→ Task to carry out
The stretch from the line with "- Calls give" through the line with "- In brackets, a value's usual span" in the records below: write it out exactly, and nothing else.
Start of Block
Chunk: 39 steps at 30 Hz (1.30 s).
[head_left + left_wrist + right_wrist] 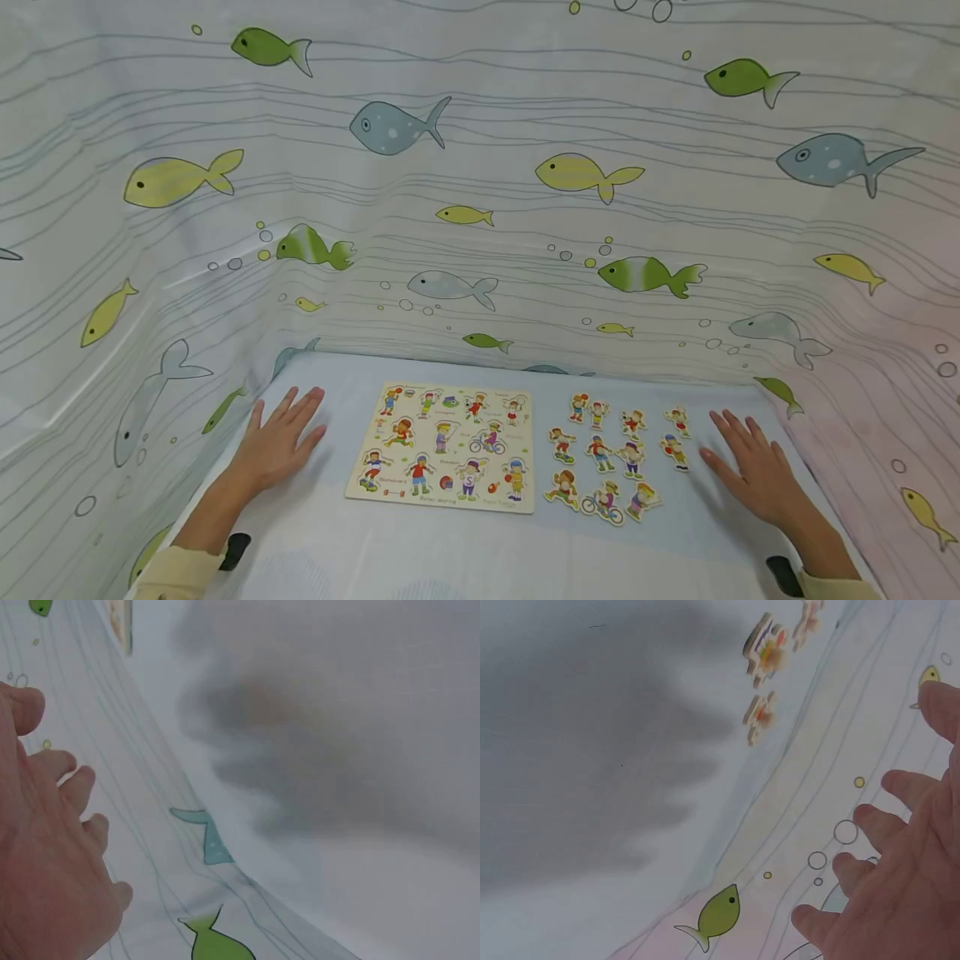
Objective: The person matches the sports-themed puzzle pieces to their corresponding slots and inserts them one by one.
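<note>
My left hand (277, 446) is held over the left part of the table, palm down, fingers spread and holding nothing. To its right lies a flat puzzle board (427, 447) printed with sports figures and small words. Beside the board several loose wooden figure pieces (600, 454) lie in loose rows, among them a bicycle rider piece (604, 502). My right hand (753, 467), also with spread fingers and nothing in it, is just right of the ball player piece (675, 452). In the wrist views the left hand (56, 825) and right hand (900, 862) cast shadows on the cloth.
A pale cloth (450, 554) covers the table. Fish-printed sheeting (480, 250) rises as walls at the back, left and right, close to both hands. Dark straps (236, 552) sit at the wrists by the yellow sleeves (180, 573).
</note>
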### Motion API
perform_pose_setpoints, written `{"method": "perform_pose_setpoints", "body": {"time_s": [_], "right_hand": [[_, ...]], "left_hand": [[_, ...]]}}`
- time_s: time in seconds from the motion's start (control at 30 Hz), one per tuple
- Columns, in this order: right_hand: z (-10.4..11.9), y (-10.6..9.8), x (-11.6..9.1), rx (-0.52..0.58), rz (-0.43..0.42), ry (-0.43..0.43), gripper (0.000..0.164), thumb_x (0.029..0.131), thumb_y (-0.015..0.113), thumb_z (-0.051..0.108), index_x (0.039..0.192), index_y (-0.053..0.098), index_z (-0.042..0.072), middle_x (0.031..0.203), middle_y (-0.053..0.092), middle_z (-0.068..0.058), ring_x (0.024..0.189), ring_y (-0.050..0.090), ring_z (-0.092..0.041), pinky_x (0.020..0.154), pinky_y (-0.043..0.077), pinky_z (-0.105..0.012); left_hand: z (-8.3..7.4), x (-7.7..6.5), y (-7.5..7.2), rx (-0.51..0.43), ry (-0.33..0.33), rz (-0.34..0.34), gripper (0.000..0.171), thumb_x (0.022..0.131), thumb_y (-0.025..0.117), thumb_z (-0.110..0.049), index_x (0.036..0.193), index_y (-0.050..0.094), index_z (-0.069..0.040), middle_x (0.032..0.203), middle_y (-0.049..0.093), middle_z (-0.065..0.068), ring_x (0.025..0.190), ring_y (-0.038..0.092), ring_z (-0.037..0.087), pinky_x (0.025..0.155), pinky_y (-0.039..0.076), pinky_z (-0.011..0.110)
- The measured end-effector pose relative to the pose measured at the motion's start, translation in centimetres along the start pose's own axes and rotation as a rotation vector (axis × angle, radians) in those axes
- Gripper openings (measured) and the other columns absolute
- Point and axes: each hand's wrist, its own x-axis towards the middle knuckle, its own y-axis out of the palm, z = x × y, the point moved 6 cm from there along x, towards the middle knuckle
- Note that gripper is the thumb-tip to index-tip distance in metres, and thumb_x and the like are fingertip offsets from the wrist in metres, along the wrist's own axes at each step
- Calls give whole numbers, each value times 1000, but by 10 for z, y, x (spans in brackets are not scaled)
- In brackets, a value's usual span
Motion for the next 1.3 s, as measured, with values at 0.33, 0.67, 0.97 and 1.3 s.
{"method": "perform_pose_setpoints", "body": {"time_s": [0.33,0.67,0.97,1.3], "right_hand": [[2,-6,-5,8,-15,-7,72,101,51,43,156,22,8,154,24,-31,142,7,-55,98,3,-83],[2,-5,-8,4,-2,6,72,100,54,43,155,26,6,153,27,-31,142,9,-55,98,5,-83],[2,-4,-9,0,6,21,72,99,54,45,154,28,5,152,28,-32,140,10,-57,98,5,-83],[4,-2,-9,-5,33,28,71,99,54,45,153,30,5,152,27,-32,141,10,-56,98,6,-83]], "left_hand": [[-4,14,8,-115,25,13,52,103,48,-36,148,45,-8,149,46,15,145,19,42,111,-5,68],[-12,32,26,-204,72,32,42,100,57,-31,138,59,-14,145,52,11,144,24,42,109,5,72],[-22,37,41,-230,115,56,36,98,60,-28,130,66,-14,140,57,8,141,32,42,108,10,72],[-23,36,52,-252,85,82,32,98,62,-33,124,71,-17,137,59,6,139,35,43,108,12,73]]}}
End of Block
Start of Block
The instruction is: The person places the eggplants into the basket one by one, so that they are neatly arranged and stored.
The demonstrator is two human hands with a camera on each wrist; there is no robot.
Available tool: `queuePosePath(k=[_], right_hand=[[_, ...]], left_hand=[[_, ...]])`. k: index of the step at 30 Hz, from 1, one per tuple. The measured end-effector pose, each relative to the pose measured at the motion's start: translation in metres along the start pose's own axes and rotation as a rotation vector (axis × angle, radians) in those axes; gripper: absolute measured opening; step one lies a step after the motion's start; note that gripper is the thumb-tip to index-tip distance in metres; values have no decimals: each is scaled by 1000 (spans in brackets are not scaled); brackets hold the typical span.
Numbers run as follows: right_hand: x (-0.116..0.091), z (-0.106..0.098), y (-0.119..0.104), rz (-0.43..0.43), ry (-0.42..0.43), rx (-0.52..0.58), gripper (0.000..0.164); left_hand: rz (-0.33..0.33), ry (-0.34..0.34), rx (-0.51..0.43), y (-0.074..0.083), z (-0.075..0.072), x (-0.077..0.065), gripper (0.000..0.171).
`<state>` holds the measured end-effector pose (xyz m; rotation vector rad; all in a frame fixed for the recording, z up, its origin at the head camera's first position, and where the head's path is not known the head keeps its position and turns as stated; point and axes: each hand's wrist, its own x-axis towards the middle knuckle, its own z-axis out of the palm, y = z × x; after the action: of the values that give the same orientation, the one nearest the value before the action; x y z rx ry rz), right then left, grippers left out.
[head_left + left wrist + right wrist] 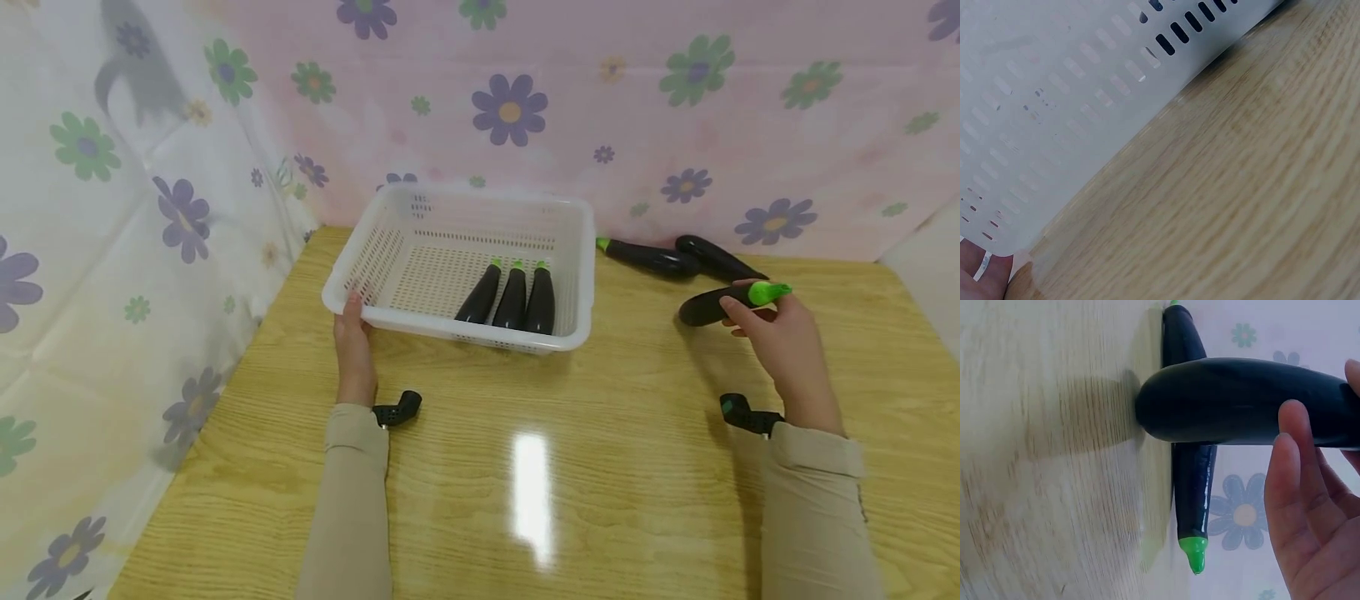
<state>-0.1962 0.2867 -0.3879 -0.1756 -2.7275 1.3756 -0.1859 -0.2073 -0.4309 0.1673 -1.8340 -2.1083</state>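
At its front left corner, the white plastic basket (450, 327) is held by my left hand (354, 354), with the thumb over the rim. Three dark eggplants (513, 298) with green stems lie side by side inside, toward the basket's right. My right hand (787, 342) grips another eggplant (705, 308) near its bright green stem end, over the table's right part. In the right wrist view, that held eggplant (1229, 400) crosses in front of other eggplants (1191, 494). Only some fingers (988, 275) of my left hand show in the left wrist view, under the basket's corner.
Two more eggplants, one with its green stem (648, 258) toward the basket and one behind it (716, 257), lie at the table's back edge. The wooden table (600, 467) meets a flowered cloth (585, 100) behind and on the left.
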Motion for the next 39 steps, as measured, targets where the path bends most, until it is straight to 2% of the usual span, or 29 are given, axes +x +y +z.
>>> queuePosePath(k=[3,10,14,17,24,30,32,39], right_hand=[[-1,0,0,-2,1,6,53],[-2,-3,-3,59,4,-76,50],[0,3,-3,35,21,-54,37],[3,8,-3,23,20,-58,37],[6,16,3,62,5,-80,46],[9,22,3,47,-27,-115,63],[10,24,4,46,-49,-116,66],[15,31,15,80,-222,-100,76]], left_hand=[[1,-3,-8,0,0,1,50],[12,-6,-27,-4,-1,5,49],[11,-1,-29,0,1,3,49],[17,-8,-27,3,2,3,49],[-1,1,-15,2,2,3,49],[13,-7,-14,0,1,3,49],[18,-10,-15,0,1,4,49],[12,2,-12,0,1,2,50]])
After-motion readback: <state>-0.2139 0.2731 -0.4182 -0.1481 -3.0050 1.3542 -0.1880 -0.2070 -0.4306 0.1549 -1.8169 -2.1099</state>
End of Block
→ Answer space
- Calls give whole numbers, each value times 1000, but by 10 for z, y, x (spans in brackets are not scaled)
- In brackets, a value's usual span

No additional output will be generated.